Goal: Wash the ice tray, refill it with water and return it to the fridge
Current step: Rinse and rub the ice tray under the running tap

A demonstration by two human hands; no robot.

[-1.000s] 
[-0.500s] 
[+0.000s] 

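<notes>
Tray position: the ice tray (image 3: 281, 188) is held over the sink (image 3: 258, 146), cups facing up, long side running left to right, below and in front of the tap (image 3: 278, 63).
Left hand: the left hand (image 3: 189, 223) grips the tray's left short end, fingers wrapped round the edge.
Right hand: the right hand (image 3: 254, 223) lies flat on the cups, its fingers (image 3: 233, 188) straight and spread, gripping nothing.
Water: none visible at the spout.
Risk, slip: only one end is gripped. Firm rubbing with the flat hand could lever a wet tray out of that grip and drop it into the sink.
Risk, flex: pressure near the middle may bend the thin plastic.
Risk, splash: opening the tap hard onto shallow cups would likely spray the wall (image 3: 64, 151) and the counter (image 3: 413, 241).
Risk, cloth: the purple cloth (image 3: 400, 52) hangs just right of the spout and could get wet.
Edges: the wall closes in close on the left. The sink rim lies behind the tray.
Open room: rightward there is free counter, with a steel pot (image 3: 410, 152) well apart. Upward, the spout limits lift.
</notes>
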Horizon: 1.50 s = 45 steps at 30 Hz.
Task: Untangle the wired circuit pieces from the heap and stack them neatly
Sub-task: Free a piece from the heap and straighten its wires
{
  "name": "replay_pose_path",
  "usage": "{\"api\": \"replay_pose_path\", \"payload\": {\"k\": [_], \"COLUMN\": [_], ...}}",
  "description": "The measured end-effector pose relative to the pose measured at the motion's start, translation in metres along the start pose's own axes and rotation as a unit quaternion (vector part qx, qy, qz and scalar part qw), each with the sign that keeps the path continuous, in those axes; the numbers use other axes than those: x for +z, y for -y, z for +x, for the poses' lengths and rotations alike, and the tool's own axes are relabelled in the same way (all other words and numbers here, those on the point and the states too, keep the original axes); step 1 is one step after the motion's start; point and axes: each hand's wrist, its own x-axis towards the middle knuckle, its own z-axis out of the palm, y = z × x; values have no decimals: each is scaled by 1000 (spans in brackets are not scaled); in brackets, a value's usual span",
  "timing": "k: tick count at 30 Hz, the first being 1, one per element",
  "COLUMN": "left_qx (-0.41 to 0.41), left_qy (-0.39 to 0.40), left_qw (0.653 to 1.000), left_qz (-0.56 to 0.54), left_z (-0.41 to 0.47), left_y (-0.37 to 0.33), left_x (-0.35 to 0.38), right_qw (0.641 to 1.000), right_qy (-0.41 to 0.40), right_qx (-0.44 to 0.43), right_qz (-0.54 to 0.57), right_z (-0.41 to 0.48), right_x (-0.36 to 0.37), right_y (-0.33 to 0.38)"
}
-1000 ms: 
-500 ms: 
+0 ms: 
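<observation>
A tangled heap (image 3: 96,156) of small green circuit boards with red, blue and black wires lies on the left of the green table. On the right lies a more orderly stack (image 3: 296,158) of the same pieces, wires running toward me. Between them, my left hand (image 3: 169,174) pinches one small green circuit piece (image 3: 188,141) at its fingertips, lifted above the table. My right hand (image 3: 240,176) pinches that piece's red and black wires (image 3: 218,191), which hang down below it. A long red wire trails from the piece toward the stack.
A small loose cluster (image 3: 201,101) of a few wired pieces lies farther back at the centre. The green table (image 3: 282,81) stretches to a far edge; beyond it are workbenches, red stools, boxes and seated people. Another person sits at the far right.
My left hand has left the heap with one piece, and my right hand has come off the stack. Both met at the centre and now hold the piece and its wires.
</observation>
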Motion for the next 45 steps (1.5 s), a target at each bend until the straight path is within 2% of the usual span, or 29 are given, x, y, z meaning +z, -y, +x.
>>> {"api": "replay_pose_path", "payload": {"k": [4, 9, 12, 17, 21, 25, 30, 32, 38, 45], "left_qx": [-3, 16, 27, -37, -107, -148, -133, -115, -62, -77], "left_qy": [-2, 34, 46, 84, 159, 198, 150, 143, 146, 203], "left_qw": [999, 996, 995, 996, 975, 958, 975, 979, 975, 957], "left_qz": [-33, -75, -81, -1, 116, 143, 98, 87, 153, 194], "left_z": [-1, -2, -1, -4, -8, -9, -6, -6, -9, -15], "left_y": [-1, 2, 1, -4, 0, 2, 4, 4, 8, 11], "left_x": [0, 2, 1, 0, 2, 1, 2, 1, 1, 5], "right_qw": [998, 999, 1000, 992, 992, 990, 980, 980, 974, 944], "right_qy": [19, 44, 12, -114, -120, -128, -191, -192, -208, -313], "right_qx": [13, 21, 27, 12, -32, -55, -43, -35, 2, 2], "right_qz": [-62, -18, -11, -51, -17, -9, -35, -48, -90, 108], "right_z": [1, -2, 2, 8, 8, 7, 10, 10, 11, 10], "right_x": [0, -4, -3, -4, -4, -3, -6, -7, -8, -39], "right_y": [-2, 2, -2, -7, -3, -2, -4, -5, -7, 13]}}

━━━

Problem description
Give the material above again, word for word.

Task output
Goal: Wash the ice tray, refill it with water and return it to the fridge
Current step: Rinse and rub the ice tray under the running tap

A demonstration by two human hands; no robot.

[-1.000s] 
[-0.500s] 
[+0.000s] 

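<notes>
Tray position: the ice tray (image 3: 281, 188) is held over the sink (image 3: 258, 146), cups facing up, long side running left to right, below and in front of the tap (image 3: 278, 63).
Left hand: the left hand (image 3: 189, 223) grips the tray's left short end, fingers wrapped round the edge.
Right hand: the right hand (image 3: 254, 223) lies flat on the cups, its fingers (image 3: 233, 188) straight and spread, gripping nothing.
Water: none visible at the spout.
Risk, slip: only one end is gripped. Firm rubbing with the flat hand could lever a wet tray out of that grip and drop it into the sink.
Risk, flex: pressure near the middle may bend the thin plastic.
Risk, splash: opening the tap hard onto shallow cups would likely spray the wall (image 3: 64, 151) and the counter (image 3: 413, 241).
Risk, cloth: the purple cloth (image 3: 400, 52) hangs just right of the spout and could get wet.
Edges: the wall closes in close on the left. The sink rim lies behind the tray.
Open room: rightward there is free counter, with a steel pot (image 3: 410, 152) well apart. Upward, the spout limits lift.
</notes>
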Horizon: 1.50 s = 45 steps at 30 Hz.
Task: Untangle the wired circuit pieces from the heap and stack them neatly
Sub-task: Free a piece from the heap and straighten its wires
{
  "name": "replay_pose_path",
  "usage": "{\"api\": \"replay_pose_path\", \"payload\": {\"k\": [_], \"COLUMN\": [_], ...}}",
  "description": "The measured end-effector pose relative to the pose measured at the motion's start, translation in metres along the start pose's own axes and rotation as a unit quaternion (vector part qx, qy, qz and scalar part qw), each with the sign that keeps the path continuous, in those axes; the numbers use other axes than those: x for +z, y for -y, z for +x, for the poses' lengths and rotations alike, and the tool's own axes are relabelled in the same way (all other words and numbers here, those on the point and the states too, keep the original axes); step 1 is one step after the motion's start; point and axes: each hand's wrist, its own x-axis towards the middle knuckle, its own z-axis out of the palm, y = z × x; values have no decimals: each is scaled by 1000 (spans in brackets are not scaled); in brackets, a value's usual span",
  "timing": "k: tick count at 30 Hz, the first being 1, one per element",
  "COLUMN": "left_qx (-0.41 to 0.41), left_qy (-0.39 to 0.40), left_qw (0.653 to 1.000), left_qz (-0.56 to 0.54), left_z (-0.41 to 0.47), left_y (-0.37 to 0.33), left_x (-0.35 to 0.38), right_qw (0.641 to 1.000), right_qy (-0.41 to 0.40), right_qx (-0.44 to 0.43), right_qz (-0.54 to 0.57), right_z (-0.41 to 0.48), right_x (-0.36 to 0.37), right_y (-0.33 to 0.38)"
}
-1000 ms: 
-500 ms: 
+0 ms: 
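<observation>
A tangled heap (image 3: 96,156) of small green circuit boards with red, blue and black wires lies on the left of the green table. On the right lies a more orderly stack (image 3: 296,158) of the same pieces, wires running toward me. Between them, my left hand (image 3: 169,174) pinches one small green circuit piece (image 3: 188,141) at its fingertips, lifted above the table. My right hand (image 3: 240,176) pinches that piece's red and black wires (image 3: 218,191), which hang down below it. A long red wire trails from the piece toward the stack.
A small loose cluster (image 3: 201,101) of a few wired pieces lies farther back at the centre. The green table (image 3: 282,81) stretches to a far edge; beyond it are workbenches, red stools, boxes and seated people. Another person sits at the far right.
My left hand has left the heap with one piece, and my right hand has come off the stack. Both met at the centre and now hold the piece and its wires.
</observation>
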Motion for the next 45 steps (1.5 s), a target at each bend until the straight path is within 2% of the usual span, or 29 are given, x, y, z meaning +z, -y, +x.
>>> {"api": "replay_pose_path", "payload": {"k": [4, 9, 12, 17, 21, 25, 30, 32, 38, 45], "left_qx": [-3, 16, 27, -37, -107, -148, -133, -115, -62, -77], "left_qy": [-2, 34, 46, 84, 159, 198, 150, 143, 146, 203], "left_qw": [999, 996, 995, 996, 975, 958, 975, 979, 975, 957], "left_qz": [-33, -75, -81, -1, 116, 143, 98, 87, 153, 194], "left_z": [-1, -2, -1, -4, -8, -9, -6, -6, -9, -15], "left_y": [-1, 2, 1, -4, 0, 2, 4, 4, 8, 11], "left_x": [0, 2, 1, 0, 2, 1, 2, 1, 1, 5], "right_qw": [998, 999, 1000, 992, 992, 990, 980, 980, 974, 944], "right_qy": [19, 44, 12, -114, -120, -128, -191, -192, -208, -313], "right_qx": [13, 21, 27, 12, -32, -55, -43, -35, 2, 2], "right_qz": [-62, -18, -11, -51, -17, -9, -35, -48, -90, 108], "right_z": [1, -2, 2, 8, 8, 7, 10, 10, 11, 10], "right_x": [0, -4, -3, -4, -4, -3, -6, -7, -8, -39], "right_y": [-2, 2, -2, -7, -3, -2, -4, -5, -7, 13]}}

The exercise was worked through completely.